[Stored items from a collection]
○ ○ ○
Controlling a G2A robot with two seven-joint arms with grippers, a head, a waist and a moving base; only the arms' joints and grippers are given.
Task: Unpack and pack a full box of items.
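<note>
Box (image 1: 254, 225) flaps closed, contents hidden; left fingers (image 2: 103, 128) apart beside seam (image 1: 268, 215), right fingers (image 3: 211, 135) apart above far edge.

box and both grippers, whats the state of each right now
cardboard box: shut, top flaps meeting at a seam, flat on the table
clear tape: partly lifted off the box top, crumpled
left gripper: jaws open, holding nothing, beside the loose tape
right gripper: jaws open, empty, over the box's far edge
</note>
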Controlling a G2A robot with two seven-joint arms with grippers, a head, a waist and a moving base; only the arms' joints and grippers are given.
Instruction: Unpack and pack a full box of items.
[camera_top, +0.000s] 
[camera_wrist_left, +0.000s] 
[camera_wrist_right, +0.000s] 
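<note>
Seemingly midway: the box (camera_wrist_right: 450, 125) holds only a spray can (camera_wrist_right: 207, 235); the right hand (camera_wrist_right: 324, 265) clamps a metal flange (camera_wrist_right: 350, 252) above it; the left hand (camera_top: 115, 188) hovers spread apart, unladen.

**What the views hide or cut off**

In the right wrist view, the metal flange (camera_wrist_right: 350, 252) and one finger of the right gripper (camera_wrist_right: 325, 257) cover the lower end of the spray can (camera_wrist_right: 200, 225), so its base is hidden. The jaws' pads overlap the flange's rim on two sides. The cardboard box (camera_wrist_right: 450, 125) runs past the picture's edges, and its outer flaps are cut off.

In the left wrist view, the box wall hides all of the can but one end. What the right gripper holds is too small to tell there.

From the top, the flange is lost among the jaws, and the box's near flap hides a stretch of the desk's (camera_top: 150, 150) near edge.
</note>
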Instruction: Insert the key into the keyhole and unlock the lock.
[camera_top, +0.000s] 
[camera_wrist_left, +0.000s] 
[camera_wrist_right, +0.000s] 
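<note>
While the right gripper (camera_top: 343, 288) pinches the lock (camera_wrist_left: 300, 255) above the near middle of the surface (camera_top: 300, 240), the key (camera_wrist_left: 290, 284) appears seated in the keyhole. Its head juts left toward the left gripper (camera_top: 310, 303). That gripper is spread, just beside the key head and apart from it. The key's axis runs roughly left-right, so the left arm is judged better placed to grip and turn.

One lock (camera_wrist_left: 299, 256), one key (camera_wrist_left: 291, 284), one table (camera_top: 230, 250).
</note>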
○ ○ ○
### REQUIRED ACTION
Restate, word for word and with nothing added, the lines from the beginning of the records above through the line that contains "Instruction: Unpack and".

### RESPONSE TO THE EXERCISE
Controlling a G2A robot with two seven-joint arms with grippers, a head, a waist and a moving base; only the arms' joints and grippers are given.
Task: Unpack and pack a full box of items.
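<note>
Box (image 1: 254, 225) flaps closed, contents hidden; left fingers (image 2: 103, 128) apart beside seam (image 1: 268, 215), right fingers (image 3: 211, 135) apart above far edge.

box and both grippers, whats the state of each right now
cardboard box: shut, top flaps meeting at a seam, flat on the table
clear tape: partly lifted off the box top, crumpled
left gripper: jaws open, holding nothing, beside the loose tape
right gripper: jaws open, empty, over the box's far edge
</note>
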Controlling a G2A robot with two seven-joint arms with grippers, a head, a waist and a moving base; only the arms' joints and grippers are given.
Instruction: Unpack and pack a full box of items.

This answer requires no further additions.